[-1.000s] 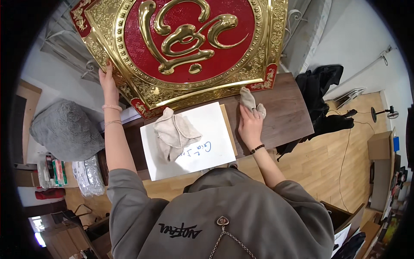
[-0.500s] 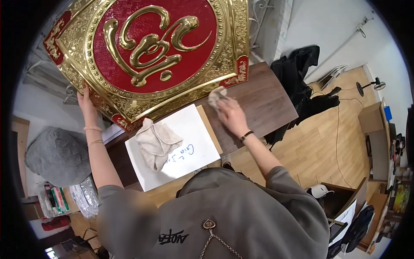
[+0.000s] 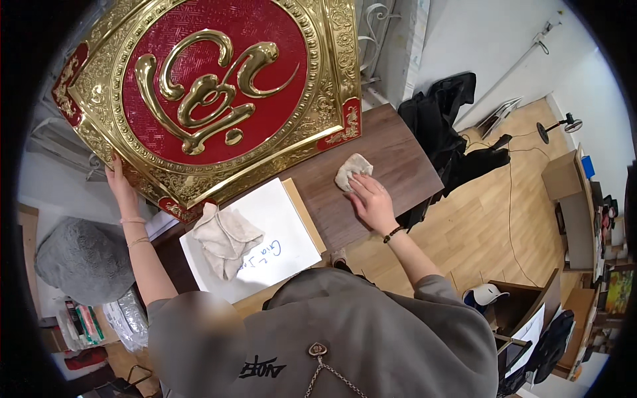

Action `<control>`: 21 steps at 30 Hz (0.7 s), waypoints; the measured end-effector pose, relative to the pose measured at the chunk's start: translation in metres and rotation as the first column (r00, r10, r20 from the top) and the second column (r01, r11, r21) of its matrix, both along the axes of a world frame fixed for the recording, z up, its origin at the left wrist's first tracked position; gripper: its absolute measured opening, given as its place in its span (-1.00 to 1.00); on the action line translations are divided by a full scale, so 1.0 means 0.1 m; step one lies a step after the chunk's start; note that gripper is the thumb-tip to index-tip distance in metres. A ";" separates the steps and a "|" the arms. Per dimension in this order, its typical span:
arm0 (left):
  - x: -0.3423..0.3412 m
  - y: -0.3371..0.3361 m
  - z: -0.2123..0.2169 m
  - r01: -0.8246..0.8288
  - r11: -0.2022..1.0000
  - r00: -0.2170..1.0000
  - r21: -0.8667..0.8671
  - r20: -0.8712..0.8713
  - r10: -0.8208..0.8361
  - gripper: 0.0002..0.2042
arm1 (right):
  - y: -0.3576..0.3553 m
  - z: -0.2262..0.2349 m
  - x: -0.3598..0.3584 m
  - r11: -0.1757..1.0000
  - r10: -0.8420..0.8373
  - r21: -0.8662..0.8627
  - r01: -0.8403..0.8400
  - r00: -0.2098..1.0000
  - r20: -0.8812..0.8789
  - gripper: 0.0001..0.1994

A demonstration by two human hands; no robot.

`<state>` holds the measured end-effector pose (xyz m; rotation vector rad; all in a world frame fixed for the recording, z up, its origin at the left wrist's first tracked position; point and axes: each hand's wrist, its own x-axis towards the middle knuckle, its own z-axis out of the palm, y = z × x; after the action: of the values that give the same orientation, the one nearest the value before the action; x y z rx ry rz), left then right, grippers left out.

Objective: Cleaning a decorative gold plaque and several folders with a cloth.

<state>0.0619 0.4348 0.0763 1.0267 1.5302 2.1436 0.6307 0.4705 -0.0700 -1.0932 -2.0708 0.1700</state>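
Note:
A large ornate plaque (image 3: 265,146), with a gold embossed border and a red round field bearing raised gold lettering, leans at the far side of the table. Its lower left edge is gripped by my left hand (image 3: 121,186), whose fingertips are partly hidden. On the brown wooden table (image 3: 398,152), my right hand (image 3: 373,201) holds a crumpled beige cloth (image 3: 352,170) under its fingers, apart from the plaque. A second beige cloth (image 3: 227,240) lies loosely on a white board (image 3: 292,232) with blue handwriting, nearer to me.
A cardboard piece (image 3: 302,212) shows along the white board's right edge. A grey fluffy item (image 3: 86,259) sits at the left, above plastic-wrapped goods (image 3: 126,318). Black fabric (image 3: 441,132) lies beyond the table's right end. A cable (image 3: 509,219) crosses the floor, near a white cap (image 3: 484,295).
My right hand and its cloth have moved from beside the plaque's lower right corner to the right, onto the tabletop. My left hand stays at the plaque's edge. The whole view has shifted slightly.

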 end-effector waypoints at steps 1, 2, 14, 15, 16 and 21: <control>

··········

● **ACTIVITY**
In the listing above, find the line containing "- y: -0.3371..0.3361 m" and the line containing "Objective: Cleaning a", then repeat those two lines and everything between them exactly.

● **RESPONSE TO THE EXERCISE**
  - y: -0.3371..0.3361 m
  - z: -0.2123..0.2169 m
  - r01: -0.8246..0.8288
  - r11: -0.2022..1.0000
  - r00: -0.2170..1.0000
  - r21: -0.8667..0.8671
  - r20: -0.8712..0.8713
  - r10: -0.8208..0.8361
  - gripper: 0.0002..0.2042
arm1 (right):
  - y: -0.3576..0.3553 m
  - z: -0.2262..0.2349 m
  - x: -0.3598..0.3584 m
  - r11: -0.1757..1.0000
  - r10: -0.8420..0.8373
  - r21: -0.8662..0.8627
  - r01: -0.8403..0.8400
  - r00: -0.2098..1.0000
  - r20: -0.8812..0.8789
  - gripper: 0.0001..0.1994

A demonstration by two human hands; no robot.

`<state>` holds the measured end-effector pose (xyz m; rotation vector rad; all in a world frame fixed for the recording, z up, its origin at the left wrist's first tracked position; point and axes: each hand's wrist, its own x-axis towards the middle knuckle, its own z-axis out of the palm, y = z × x; after the action: of the values that give the same orientation, the one nearest the value before the action; x y z rx ry rz), left then right, grippers left out.

Objective: Cleaning a decorative gold plaque and several folders with a cloth.

This finishes the output for the exercise.